Creation of a new directory ' lang '. In this directory would be files of type XX.py \(XX there being the code ISO 639 of the language\). Thus this directory will contain 1 file by existing code of language.

When the various programs want to post a message on the console, the order used is very often ' wikipedia.output ' or ' wikipedia.input '. The work of this order would be to call the xx.py file with the number of the message to be sent back in parameter, the choice of the xx would be given by the mylang variable to user-config.py

The xx.py file would send then the message to be posted\(shown\) by taking into account various variables of type %s \(or other\) naturally

Example:
In user-config.py, I have " mylang = ' fr ' "
Replace.py in the line 375 contains the command " wikipedia.input \(u' Please enter the new text: '\) ",
The new system would code " wikipedia.input \(u' Please enter the new text: '\) "by" wikipedia.input.message \(284\) " call thus lang/fr.py and would ask it to return it the message n° 284 which would be " s'il vous plais, entrez le nouveaux texte : ".

Here we are, by hoping to have understood my demand.
I thank you for your listening


Version: core-(2.0)
Severity: enhancement
See Also:
https://sourceforge.net/p/pywikipediabot/feature-requests/101

Details

Reference
bz55109

Event Timeline

bzimport raised the priority of this task from to Low.
bzimport set Reference to bz55109.
bzimport added a subscriber: Unknown Object (????).
Legoktm created this task.Oct 5 2013, 4:25 AM

Logged In: YES
user\_id=880694
Originator: NO

Your approach works for static strings like wikipedia.input\(u'Please enter the new text: '\), but it doesn't work for dynamic ones like output\(u'Page %s moved to %s' % \(self.title\(\), newtitle\)\).

Instead, we could use gettext: http://docs.python.org/lib/module-gettext.html

What do you think?

  • labels: 745454 -->

Logged In: YES
user\_id=687283
Originator: NO

I have no idea if gettext is usable on non-unix platforms, and whether it allows to use locally saved translations.
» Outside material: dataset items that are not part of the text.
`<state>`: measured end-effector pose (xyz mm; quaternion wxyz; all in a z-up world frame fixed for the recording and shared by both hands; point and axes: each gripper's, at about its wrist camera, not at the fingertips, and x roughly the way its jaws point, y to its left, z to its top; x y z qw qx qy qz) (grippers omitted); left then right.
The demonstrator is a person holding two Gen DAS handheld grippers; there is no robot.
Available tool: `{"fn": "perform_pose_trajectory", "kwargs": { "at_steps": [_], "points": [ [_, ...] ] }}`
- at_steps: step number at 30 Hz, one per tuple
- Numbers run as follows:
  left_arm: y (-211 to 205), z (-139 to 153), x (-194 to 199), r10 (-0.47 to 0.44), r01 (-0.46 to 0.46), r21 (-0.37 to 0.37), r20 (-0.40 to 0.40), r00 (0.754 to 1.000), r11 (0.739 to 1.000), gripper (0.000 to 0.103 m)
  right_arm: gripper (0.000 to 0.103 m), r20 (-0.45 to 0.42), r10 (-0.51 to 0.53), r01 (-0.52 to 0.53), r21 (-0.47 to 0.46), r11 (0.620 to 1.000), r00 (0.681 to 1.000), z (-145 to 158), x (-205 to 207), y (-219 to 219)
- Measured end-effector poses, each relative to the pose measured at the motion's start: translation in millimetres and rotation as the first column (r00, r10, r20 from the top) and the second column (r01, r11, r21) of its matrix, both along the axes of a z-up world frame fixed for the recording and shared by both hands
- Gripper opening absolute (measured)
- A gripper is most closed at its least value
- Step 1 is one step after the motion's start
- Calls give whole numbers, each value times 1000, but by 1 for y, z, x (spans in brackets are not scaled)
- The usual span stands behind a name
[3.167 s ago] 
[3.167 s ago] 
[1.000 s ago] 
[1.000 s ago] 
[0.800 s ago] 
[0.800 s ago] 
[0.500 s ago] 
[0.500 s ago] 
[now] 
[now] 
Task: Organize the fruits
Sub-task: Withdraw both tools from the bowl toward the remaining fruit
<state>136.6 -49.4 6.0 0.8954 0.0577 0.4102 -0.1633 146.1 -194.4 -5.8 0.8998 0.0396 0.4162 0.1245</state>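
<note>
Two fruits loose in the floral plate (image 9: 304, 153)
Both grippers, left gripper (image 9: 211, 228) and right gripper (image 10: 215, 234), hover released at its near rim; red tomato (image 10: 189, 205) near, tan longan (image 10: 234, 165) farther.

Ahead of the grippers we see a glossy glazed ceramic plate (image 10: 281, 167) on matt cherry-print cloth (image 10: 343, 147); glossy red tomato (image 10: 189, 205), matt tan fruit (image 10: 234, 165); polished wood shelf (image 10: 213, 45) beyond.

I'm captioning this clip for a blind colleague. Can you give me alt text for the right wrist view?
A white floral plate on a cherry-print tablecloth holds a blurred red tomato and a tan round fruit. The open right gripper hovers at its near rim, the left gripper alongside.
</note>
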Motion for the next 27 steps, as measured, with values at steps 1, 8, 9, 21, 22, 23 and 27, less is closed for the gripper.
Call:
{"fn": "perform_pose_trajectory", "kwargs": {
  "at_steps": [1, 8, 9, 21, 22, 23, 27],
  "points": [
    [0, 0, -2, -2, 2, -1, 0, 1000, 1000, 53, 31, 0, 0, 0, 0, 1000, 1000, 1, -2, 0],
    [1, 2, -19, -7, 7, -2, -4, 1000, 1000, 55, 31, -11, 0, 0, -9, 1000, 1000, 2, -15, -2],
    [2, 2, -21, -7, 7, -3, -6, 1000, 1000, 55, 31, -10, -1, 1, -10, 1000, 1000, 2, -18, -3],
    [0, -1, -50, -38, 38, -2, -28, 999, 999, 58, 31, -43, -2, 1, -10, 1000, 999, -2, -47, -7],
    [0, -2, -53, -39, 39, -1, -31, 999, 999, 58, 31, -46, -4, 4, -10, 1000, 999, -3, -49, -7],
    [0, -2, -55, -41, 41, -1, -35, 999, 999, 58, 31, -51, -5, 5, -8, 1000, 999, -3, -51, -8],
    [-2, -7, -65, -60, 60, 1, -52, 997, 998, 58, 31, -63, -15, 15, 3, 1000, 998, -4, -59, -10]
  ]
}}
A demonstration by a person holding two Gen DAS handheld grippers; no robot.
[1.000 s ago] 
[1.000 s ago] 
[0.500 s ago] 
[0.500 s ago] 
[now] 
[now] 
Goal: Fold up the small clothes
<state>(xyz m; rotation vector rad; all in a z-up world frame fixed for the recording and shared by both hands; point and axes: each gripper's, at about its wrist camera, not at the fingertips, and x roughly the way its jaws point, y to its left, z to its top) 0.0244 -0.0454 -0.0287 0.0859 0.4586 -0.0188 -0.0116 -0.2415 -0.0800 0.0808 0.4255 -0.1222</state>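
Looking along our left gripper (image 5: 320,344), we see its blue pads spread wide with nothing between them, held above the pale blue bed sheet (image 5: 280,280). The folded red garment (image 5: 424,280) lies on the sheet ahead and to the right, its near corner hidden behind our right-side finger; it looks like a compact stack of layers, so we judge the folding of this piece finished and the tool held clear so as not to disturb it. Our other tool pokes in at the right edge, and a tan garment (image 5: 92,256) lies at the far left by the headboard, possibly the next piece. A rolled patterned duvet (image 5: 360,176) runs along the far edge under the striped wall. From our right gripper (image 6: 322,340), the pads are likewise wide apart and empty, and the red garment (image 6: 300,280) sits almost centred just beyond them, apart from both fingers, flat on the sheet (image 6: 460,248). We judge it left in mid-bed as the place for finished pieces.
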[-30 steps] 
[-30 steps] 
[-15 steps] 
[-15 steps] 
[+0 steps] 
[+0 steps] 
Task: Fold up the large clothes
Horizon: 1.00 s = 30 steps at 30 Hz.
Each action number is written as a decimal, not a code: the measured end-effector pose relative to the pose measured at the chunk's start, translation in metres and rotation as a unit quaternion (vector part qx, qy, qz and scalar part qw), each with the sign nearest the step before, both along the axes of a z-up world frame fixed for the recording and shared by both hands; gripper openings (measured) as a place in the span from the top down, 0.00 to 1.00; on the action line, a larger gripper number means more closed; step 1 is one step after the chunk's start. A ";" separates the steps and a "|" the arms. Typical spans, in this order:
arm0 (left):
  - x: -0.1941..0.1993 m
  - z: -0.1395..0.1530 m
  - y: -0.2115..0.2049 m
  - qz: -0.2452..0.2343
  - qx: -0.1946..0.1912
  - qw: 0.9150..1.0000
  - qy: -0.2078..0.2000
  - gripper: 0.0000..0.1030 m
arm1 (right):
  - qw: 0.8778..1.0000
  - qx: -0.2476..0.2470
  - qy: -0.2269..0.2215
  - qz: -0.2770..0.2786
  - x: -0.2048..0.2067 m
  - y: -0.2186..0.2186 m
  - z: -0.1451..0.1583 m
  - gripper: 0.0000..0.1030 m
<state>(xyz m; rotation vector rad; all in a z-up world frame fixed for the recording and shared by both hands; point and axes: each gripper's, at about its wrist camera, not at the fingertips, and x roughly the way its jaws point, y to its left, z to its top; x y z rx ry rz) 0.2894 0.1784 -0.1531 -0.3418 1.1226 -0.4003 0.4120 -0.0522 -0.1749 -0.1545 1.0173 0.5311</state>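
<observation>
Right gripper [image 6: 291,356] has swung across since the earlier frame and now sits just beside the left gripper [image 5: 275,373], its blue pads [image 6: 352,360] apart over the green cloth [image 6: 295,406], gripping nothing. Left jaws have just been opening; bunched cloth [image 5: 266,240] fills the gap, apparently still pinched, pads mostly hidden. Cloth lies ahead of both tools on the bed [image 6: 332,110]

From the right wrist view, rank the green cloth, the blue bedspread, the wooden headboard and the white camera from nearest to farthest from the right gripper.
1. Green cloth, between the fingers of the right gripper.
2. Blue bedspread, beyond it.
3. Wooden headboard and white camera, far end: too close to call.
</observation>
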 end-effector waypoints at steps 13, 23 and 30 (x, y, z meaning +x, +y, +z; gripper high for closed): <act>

If it does, I think we might give it a try. We would need to change all 'text %s %s' % \(self.title\(\), newtitle\) commands to their dictionary relatives, 'text %\(title\)s %\(newtitle\)s' % \{'title': self.title\(\), 'newtitle': newtitle\). Not a small job, but doable, I suppose.

If gettext is not \(easily\) available on win32, we might write our own system. I do not like the idea of using integers though ;\)

Logged In: YES
user\_id=855050
Originator: NO

A good idea; however, it should be implemented using the standard Python 'gettext' module, rather than reinventing the wheel.

Logged In: YES
user\_id=880694
Originator: NO

Current status:

I have changed the text colorization system so that it is now possible to internationalize colorized strings.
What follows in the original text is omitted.